As part of a sweeping push to update campus facilities, UND is feeling out a set of major changes to Gamble Hall, home of the UND College of Business and Public Administration.
Steven Light, interim dean of the college, said the hall-built in 1968, complete with many of the design style points of that era-has “had a good run” but is in need of an upgrade.
“I think our vision outgrew the building we’re in,” Light said.
Though there have been some updates made over the years, including technology retrofits, a modern-style classroom on the first level and updated spaces on upper floors, much of the building is original to its construction. Design processes for the update are still ongoing, and project fundraising-which could take years-has yet to truly begin. But college leaders are envisioning a transformation that could include a total phase-out of Gamble altogether, with up to $70 million in leeway for project fundraising approved by the Legislature.
Kim Woods, an associate vice president for the UND Alumni Association and Foundation, is direct when talking about the potential exit from Gamble. If all goes as planned, Woods said, “we won’t use Gamble-it will no longer be the business school.”
The working idea is that the college’s functions will shift entirely to what is now Montgomery Hall, located on what makes up the “quad” of UND. If the move to Montgomery goes through, Light anticipated Gamble would become a “swing space” to fill whatever facilities needs UND might have at a given time.
Montgomery, a historic building off Centennial Drive, was taken out of full use by way of a facilities plan that earmarked about a dozen UND properties for offline status. Some of those buildings were demolished last summer. Others were slated to be mothballed for future use.
Light said the move of the college would better integrate it into the central space of the quad, but it’s not yet clear how old Montgomery would be repurposed to fit the needs of a modern school of business and public affairs.
“We’re going to try to integrate the ‘bones’ of Montgomery,” Light said, “to capture the historical legacy of what Montgomery has meant on campus.”
The college has been working with Grand Forks firm JLG Architects through the early conceptual phase of the project. Woods said the project team is now in the midst of a design stage to produce visual renderings of the building. The college has also teamed with Community PCL Construction to fill the role of construction manager at risk.

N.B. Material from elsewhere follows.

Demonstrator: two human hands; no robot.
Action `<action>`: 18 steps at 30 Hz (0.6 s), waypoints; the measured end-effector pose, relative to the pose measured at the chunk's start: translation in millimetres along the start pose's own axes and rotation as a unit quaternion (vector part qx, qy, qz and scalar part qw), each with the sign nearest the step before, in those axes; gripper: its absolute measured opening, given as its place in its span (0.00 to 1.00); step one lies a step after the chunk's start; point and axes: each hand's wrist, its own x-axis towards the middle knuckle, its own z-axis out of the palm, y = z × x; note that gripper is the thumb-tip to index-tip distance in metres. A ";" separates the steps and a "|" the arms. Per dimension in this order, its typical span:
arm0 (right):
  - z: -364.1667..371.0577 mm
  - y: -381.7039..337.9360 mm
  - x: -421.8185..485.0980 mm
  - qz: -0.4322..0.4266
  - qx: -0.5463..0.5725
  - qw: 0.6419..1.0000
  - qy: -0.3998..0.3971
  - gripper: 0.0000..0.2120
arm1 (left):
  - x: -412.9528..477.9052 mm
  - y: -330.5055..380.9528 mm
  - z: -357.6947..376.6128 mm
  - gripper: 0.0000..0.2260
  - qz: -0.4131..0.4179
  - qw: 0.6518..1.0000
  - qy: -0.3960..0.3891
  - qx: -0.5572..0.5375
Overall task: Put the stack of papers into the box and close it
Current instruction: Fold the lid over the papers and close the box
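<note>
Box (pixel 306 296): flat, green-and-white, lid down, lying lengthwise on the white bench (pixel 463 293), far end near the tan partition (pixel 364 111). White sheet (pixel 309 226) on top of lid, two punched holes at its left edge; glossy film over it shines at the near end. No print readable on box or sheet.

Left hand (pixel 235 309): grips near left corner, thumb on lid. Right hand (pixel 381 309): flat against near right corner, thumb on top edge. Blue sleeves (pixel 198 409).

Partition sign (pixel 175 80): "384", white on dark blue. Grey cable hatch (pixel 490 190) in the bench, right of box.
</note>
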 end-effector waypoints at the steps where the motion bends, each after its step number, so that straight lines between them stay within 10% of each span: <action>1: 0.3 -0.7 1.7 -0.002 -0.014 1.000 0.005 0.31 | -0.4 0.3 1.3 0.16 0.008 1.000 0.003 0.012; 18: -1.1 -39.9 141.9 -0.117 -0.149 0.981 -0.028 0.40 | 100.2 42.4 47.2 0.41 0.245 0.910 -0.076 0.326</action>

Actual groundbreaking is likely to still be some years away, at the end of what Woods described as a period of “aggressively fundraising” that could begin within the next few months.
That campaign could grant donors some big-ticket chances to attach their legacies to that of the college-Light said both the updated hall and the college itself could be open for naming opportunities. The major changes imagined for Gamble are part of an early UND facilities initiative known as Coulee to Columbia, a plan to retool the main artery of campus along University Avenue stretching from the English Coulee to Columbia Road. That plan, which looks years down the line, also includes prospective overhauls to Memorial Union and the Chester Fritz Library.
As far as the interior of the new hall is concerned, Light stressed the need for more flexible spaces for students. College leaders imagine open floor plans with convertible classrooms that grant more options for instructors looking to switch up their teaching methods.
Light said any renovation would take into account studies that have mapped the flow of students and foot traffic across campus. Gamble Hall has been a popular pass-through for students and employees in the past, a status college leaders hope to capitalize on by shifting the building’s main entrance to face University Avenue.
The new college building would also hopefully feature an “opportunity hub,” a feature Light describes as the “crown jewel” of the project vision.
In its essence, that hub would be a large, tech-savvy and open space with features to serve a number of uses ranging from hosting conferences and symposiums to shaping a place where students can undergo mock-and real-job interviews.
Both Woods and Light spoke to the envisioned project as a means to capture on the college’s existing strengths with a new molding of its physical space. They underlined the collaborative bend of the school, which combines a focus on private and public endeavors, as a key element to be enhanced in any future remodel.